I genuinely had no words to describe my initial reaction to the verdict on Saturday.

Egyptian Baher Mohamed, Canadian Mohamed Fahmy and Australian Peter Greste were all found guilty of aiding a “terrorist organisation” (a reference to the now banned Muslim Brotherhood), and sentenced to 3 years in prison. For doing their job.

In reaction to the verdict, Al Jazeera’s Acting Director General Dr Mostefa Sourag said: “Today’s verdict defies logic and common sense.

Our colleagues Baher Mohamed and Mohamed Fahmy will now have to return to prison, and Peter Greste is sentenced in absentia.”

Speaking in Sydney, Peter Greste said: “In the absence of any evidence of wrongdoing, the only conclusion that we can come to is that this verdict was politically motivated,

President Sisi now has an opportunity to undo that injustice, to correct that injustice. The eyes of the world are on Egypt.

It is now up to President Sisi to do what he said he would do from the outset and that is pardon us if we were ever convicted.”

Since the initial arrest in December 2013 there have been global cries for the release of Fahmy, Mohamed and Greste using the hashtags #freeajstaff and #jounalismisnotacrime.  Saturday’s verdict has been criticised by numerous countries and organisations, including the EU, the UN, Canada, the UK, the US, and Australia.

 

In February of this year, Greste was suddenly deported from Egypt and returned to his native Australia, since he was tried in absentia he will obviously not be serving the prison sentence, Fahmy and Mohamed were taken from the court back into prison.

Apart from the ‘trial’ having no evidence to prove the charges, the evidence they did present was nothing short of laughable.

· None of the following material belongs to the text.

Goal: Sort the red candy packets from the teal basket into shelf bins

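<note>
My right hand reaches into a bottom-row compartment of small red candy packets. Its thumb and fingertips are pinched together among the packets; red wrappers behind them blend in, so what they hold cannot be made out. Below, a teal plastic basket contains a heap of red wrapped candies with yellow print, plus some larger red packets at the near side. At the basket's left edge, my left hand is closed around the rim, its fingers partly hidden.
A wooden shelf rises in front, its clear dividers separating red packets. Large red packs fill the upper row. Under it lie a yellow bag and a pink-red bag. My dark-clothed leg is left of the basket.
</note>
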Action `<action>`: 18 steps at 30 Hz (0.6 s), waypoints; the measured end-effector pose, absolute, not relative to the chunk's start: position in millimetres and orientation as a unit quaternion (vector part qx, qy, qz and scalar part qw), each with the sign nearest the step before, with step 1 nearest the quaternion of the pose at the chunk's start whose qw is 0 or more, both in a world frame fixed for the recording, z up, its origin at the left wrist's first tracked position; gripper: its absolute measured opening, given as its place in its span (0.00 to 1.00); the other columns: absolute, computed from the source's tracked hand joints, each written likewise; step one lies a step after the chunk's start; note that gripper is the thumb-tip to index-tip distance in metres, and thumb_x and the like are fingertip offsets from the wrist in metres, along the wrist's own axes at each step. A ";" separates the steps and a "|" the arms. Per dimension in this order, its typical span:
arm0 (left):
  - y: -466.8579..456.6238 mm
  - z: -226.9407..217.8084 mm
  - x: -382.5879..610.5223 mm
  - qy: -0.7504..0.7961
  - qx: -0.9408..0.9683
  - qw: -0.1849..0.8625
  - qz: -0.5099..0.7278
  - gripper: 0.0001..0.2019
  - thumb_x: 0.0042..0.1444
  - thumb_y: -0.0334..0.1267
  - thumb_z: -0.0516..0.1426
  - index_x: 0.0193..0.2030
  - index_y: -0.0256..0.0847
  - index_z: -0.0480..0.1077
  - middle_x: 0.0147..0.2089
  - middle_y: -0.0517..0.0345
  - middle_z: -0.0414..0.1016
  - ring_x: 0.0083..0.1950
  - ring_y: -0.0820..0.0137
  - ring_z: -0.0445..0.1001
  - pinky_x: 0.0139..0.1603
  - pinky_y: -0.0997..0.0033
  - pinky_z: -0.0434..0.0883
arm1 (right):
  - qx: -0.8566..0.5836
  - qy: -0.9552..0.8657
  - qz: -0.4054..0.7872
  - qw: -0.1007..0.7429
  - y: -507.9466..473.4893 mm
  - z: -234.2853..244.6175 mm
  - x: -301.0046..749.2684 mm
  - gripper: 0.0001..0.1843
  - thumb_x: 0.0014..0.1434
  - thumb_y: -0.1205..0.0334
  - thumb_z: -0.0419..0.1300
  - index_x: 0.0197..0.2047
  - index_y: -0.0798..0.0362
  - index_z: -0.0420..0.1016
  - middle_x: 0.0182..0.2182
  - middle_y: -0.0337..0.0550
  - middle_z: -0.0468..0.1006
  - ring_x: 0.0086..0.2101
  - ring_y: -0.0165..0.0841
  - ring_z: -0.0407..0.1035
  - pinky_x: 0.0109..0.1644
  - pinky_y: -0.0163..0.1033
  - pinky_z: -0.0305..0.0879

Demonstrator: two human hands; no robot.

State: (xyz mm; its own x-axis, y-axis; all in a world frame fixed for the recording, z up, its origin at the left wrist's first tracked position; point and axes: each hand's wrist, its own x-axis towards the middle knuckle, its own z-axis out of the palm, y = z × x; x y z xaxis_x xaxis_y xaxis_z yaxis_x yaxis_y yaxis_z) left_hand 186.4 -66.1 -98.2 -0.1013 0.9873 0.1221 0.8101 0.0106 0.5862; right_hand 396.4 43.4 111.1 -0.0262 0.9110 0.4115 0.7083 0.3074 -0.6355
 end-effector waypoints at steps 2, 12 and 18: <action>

There was no attempt to even try and hide the political motivations behind the trial. The only benefit for Egypt at all is that the clear message to every journalist in Egypt to toe the approved line or this will happen to you too, and that message has been listened too.

As I mentioned in another article, this is not the only case where this is happening, it just happens to be the most high profile at the moment. Journalists and bloggers have been doing their job and are being punished for it.

It would have made sense if the case was thrown out, the message would still have gotten through. To the outside world, this is just an embarrassment for Egypt. President Sisi could have easily intervened and ended this, thus limiting any damage to Egypt’s reputation. Now three innocent men have been sentenced to prison, two are serving out that sentence, and Egypt’s reputation (which was not brilliant to begin with) is now almost non-existent.